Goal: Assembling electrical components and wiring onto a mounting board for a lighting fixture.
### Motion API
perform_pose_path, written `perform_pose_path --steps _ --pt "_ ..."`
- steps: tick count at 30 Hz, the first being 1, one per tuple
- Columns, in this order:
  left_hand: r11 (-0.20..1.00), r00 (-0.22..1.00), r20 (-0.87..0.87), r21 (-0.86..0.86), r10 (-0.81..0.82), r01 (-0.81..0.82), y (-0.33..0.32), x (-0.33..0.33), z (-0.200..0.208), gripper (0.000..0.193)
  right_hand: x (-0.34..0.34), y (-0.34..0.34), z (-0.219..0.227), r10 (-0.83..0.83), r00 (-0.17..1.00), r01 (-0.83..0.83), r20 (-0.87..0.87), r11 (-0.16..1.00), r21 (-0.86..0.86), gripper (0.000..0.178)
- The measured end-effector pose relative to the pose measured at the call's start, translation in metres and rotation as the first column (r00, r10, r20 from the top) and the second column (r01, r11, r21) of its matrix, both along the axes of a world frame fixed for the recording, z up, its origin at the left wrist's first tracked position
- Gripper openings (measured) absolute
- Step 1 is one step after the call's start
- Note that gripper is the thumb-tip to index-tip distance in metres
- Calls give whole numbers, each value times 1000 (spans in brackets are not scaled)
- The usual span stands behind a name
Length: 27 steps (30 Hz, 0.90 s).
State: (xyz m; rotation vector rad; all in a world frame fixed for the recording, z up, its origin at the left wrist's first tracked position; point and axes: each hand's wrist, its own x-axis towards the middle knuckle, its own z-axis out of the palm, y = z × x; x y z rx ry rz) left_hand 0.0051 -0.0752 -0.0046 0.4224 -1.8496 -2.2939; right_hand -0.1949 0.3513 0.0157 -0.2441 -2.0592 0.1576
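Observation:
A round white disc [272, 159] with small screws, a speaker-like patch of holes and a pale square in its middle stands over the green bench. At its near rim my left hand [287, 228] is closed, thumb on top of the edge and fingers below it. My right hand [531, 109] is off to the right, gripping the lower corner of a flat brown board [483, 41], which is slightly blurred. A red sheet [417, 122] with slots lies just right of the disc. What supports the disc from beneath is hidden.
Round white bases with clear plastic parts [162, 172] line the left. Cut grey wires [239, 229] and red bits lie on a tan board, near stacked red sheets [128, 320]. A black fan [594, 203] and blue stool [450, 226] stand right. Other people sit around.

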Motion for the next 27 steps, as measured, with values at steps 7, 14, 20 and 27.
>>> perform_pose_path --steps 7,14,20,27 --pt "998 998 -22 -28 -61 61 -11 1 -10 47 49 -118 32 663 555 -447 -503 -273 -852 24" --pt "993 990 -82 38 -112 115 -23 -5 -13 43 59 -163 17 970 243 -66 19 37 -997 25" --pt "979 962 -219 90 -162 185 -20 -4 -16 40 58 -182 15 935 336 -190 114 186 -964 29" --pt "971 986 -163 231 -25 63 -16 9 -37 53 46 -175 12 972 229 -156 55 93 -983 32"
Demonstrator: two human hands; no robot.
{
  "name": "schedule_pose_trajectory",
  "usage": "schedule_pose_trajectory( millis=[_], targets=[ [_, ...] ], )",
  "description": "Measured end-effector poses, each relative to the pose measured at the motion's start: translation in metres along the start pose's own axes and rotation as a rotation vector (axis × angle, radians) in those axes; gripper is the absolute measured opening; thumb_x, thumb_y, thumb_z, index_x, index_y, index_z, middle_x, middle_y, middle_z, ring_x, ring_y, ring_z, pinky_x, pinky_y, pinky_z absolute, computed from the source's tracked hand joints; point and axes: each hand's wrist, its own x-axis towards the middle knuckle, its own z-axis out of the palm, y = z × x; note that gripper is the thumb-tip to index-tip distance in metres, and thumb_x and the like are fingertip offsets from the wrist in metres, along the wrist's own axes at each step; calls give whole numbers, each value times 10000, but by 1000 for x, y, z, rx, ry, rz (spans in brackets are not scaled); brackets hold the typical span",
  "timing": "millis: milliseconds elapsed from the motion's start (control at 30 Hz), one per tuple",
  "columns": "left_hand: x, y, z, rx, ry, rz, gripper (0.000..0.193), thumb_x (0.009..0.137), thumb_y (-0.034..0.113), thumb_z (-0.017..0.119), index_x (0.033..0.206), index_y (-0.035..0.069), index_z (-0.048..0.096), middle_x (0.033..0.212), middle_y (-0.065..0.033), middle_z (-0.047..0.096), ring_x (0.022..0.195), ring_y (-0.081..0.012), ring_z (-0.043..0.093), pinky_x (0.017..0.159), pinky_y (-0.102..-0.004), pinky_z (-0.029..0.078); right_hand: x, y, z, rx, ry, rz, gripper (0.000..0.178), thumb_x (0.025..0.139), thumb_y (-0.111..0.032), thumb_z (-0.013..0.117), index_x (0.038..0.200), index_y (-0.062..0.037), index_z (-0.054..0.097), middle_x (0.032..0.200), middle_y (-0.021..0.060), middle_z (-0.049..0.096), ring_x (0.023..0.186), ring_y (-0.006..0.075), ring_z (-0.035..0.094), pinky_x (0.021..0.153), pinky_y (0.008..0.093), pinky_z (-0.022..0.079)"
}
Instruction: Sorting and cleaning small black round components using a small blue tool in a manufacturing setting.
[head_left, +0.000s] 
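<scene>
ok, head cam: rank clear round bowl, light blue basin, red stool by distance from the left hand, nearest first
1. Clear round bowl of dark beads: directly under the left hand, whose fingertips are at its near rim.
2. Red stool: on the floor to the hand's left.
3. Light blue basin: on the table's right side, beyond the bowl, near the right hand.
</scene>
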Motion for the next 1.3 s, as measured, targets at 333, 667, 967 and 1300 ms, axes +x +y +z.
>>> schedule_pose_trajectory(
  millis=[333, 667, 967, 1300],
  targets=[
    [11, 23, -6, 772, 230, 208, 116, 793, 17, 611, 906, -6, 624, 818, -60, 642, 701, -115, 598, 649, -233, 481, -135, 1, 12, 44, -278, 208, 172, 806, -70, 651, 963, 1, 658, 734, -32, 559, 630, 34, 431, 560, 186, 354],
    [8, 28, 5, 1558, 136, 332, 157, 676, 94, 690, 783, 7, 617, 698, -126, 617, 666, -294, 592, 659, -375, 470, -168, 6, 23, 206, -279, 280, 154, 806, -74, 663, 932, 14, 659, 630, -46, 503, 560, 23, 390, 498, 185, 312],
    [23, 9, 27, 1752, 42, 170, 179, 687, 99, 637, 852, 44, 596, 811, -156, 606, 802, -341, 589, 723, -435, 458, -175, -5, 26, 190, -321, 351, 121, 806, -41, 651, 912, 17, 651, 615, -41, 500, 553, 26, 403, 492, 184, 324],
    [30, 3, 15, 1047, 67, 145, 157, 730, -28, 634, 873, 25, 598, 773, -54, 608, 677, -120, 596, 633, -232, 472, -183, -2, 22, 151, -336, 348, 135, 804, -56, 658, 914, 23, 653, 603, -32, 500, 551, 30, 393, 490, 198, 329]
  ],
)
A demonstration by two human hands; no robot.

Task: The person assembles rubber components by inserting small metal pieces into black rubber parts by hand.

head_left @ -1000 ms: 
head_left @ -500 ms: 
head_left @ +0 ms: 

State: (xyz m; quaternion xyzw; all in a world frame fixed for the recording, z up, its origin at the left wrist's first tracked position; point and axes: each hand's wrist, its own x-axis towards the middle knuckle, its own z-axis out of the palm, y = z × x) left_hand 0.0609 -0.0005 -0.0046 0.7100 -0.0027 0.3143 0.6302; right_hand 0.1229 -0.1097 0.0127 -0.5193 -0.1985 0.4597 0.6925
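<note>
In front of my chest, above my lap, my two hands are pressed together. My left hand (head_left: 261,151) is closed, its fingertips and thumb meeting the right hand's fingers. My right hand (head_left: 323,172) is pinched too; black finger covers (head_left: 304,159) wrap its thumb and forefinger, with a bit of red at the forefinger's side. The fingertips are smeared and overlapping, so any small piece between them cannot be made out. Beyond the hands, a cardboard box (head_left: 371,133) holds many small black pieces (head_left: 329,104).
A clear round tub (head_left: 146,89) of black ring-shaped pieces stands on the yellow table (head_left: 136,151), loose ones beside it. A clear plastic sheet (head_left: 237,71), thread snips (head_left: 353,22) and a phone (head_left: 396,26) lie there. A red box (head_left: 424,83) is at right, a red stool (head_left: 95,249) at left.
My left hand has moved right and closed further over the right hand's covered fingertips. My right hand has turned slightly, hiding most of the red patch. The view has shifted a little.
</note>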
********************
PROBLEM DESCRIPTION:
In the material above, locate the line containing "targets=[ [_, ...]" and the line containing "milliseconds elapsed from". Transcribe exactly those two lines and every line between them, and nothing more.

ANSWER BELOW:
  "usage": "schedule_pose_trajectory( millis=[_], targets=[ [_, ...] ], )",
  "description": "Measured end-effector poses, each relative to the pose measured at the motion's start: translation in metres along the start pose's own axes and rotation as a rotation vector (axis × angle, radians) in those axes; gripper is the absolute measured opening; thumb_x, thumb_y, thumb_z, index_x, index_y, index_z, middle_x, middle_y, middle_z, ring_x, ring_y, ring_z, pinky_x, pinky_y, pinky_z absolute, computed from the source's tracked hand joints; point and axes: each hand's wrist, its own x-axis towards the middle knuckle, its own z-axis out of the palm, y = z × x; note that gripper is the thumb-tip to index-tip distance in metres, and thumb_x and the like are fingertip offsets from the wrist in metres, along the wrist's own axes at each step; calls give whole numbers, each value times 10000, but by 1000 for x, y, z, rx, ry, rz (spans in brackets are not scaled); brackets hold the typical span",
  "timing": "millis: milliseconds elapsed from the motion's start (control at 30 Hz), one per tuple",

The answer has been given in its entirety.